• What is required:
Below are the records; copy exactly the stretch from the line containing "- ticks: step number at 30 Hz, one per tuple" through the line containing "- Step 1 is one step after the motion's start", both ends included, and nothing else.

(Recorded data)
========

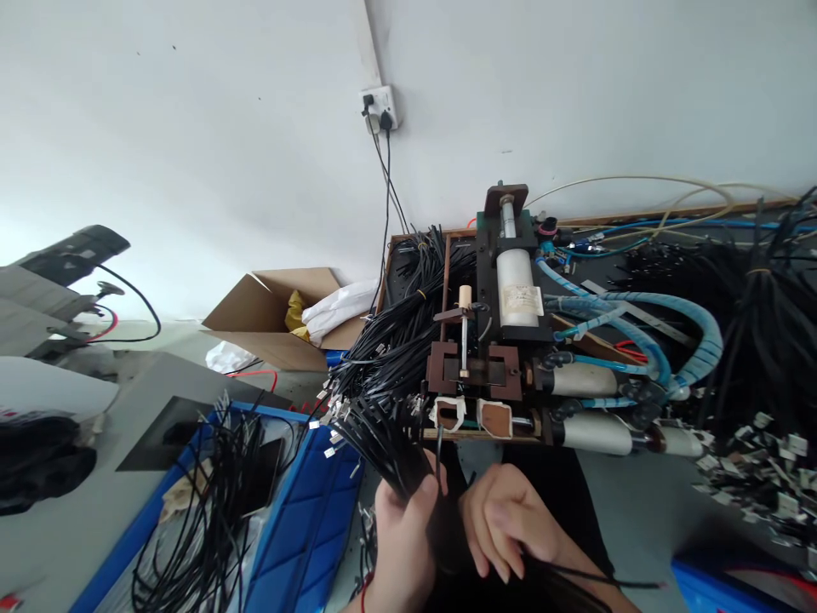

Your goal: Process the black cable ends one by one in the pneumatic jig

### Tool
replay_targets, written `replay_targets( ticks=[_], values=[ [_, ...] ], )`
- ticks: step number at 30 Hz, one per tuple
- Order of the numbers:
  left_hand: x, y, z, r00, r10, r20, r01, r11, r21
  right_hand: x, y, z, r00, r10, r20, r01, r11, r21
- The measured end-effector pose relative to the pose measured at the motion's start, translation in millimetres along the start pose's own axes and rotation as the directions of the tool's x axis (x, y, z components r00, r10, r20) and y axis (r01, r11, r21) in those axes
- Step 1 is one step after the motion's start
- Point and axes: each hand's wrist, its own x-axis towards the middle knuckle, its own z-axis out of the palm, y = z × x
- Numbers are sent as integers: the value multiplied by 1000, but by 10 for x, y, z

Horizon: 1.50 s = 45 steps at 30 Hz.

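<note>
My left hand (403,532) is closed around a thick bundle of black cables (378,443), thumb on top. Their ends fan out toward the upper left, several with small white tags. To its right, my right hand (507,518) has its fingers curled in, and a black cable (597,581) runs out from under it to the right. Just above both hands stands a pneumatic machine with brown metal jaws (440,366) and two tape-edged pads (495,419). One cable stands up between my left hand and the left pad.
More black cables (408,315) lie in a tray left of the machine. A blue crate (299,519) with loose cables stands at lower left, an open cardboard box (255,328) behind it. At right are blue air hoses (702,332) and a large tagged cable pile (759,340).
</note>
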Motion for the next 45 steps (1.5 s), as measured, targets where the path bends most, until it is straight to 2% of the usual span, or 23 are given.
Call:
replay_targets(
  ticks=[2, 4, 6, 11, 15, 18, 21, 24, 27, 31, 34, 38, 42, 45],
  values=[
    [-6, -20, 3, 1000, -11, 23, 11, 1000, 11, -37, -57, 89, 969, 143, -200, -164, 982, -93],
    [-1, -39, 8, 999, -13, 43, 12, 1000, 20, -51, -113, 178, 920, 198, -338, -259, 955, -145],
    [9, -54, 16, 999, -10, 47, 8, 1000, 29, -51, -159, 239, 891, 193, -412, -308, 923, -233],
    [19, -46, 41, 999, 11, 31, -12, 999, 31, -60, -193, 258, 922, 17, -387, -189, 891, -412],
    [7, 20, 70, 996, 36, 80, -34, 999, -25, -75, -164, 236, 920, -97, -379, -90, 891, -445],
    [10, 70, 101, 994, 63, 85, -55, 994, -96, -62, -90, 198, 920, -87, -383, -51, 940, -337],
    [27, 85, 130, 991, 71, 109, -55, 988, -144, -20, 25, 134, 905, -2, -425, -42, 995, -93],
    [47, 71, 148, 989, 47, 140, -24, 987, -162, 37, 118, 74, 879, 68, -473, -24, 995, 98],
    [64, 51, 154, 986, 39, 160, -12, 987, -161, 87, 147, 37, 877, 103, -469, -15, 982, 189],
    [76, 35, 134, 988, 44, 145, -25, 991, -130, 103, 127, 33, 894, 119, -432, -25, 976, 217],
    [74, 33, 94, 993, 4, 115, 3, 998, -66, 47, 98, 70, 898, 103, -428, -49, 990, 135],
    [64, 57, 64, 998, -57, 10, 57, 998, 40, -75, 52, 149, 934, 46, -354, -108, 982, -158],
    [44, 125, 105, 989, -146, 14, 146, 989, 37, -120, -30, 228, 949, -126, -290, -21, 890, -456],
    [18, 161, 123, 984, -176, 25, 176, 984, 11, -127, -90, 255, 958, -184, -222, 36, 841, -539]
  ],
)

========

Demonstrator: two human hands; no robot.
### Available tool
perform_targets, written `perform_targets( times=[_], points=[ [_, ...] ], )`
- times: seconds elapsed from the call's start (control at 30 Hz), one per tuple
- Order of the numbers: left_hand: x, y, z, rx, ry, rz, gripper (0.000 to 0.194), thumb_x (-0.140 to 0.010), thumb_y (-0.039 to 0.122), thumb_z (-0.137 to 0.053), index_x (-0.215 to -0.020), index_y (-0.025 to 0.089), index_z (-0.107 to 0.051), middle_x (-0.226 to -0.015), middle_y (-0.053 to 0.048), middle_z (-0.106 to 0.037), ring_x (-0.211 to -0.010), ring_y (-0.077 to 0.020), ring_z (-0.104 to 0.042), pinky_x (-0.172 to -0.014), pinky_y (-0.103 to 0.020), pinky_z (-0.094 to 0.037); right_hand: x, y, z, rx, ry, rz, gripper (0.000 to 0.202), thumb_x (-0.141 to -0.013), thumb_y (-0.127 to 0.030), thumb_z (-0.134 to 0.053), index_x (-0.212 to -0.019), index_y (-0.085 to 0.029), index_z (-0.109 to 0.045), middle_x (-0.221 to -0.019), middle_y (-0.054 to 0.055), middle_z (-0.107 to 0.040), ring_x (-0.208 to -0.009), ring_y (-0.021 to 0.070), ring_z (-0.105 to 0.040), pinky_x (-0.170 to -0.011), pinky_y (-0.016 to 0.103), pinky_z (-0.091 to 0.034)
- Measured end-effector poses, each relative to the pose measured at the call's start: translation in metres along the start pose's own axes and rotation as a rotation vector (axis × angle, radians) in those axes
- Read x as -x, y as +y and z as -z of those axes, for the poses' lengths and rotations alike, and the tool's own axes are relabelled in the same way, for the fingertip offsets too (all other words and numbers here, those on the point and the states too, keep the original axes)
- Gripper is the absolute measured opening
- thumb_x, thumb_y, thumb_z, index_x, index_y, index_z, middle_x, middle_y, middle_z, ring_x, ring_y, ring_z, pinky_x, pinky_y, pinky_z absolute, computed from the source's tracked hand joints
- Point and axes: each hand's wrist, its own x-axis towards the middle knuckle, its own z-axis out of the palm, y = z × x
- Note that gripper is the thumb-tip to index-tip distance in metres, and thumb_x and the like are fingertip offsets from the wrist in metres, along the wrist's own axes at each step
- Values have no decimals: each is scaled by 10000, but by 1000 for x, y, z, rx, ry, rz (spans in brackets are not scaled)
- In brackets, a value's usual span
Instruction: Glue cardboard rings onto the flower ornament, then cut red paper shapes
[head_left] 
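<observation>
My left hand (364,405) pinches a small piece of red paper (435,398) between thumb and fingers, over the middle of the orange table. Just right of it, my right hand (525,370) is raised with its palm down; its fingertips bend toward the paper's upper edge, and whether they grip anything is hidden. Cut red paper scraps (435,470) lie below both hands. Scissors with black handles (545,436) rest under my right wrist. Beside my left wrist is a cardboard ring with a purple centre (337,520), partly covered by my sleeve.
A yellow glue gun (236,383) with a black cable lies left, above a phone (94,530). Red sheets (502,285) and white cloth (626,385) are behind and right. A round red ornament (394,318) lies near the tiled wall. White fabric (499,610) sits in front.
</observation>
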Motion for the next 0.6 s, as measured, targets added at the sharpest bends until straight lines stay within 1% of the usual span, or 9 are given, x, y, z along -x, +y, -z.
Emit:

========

• Task result:
- ticks: step number at 30 Hz, one per tuple
- Order of the numbers:
  left_hand: x, y, z, r00, r10, r20, r01, r11, r21
  right_hand: x, y, z, r00, r10, r20, r01, r11, r21
- The measured end-effector pose relative to the pose measured at the motion's start, translation in millimetres along the start pose's own axes and rotation as the directions of the tool's x axis (x, y, z components r00, r10, r20) and y axis (r01, r11, r21) in those axes
- Step 1 is one step after the motion's start

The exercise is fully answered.